Испуганный сержант и сам давно метался по кузову машины в поисках любого подходящего для сцепки материала. И ему повезло, (это было так редко!): он нашёл какую-то короткую проволоку. Расчету потребовалась ещё минута, чтобы хоть как-то скрепить сцепное устройство и тронуться.

Донецков вылез-таки из кабины, добрался, загребая снег ногами, до нас, и обрушил на меня потоки мата.

Я молчал, сцепив зубы: сказать в свое оправдание мне было абсолютно нечего.

Донецков ушел, продолжая выражать свои мысли по нашему поводу матом, а я забрался обратно в кабину. Логман был совершенно спокоен, он даже не поинтересовался, где это я был. Ну, просто буддист какой-то: нашел — молчит, потерял — молчит. Все наши удачи, беды и тревоги проплывают мимо него, как желтые листья по осенней реке.

Пока мы петляли по кривым дорогам между каналами, погода испортилась: небо затянуло облаками, стало сыро и промозгло. Однако перемена погоды меня обрадовала, и довольно сильно. Не замечали: если зимой пасмурно, то не холодно. Вот — вот! Значит, уже не будем так мерзнуть. Если температура опустится хотя бы до нуля, можно будет попробовать поспать в кузове. А то колени уже просто меня измучили.

После многочисленных поворотов и торможений, которым я потерял счет, батарея, наконец-то, остановилась.

Впрочем, спустя некоторое время стоявшие впереди по ходу движения «Уралы» снова тронулись, а к нашей машине подошёл Донецков и объяснил ситуацию:

— Сейчас все из машины быстро убирайтесь. Кроме водителя… Я пойду вперед — машина идёт за мной. Вы все идете за «Уралом». Я укажу место, где надо отцепить пушку. Потом её покатите вручную. Установите тоже там, где я скажу — и быстро — быстро окапывайтесь.

Надо отдать должное суровому капитану. Его указания были предельно простыми и понятными. Осталось только их выполнить.

Когда мы спешились, я решил, что хватит филонить, и первым взялся за орудийный щиток.

— Волков, Коломейчук! Давайте, не стойте. Чего рот раскрыли?

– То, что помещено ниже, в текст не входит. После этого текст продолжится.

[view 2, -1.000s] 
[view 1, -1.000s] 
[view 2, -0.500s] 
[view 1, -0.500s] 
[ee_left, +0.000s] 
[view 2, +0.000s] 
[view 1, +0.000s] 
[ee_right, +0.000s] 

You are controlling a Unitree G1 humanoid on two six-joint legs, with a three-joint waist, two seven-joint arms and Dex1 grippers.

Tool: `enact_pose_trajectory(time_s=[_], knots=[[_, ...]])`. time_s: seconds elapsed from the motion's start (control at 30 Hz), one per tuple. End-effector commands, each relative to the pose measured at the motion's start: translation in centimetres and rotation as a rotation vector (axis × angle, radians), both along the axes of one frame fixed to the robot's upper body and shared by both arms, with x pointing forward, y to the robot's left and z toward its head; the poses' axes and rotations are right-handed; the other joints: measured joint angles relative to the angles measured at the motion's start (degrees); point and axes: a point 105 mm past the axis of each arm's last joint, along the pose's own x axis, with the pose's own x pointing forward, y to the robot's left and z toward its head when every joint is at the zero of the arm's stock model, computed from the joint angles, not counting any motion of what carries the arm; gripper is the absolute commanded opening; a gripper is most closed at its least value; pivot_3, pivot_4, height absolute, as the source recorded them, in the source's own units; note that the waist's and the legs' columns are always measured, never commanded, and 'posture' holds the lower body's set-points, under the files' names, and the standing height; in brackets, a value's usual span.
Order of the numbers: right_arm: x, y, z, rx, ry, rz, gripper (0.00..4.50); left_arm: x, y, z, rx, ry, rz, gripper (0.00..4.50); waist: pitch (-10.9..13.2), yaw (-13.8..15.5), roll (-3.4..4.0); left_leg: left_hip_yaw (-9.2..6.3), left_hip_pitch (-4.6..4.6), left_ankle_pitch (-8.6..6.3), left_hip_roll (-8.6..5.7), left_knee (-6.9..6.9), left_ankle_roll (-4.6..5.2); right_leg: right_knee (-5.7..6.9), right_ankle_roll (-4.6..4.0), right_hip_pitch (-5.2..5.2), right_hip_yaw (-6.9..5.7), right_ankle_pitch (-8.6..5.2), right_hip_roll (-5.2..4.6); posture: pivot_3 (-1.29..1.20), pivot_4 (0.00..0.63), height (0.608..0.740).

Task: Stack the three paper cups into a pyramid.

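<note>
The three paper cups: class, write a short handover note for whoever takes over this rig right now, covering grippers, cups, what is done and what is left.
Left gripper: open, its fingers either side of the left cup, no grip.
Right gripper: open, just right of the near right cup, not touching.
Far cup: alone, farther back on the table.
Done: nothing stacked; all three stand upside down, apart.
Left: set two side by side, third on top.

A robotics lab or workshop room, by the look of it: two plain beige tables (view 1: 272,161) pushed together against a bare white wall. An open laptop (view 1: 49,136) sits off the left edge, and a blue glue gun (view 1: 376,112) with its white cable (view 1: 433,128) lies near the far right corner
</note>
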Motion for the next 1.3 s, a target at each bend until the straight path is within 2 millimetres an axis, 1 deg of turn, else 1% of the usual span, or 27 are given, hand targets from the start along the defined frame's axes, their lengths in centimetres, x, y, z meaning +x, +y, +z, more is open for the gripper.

Расчет, дружно взявшись за пушку, поднапрягся… И она плавно пошла вперед. Катить ее оказалось гораздо легче, чем я ожидал. Ведь под ногами был хотя и грязный, но ровный асфальт, а та пленка грязи и воды, которая покрывала его, только способствовала скольжению. Мы двигались не быстро, но довольно ходко.

Дойдя до пересечения дороги с глубоким земляным каналом, нам пришлось свернуть налево. Краем глаза я заметил, что по правую сторону от перекрестка тоже устанавливаются орудия. Это были все остальные пушки нашего дивизиона. Я разглядел Рустама и Узунова.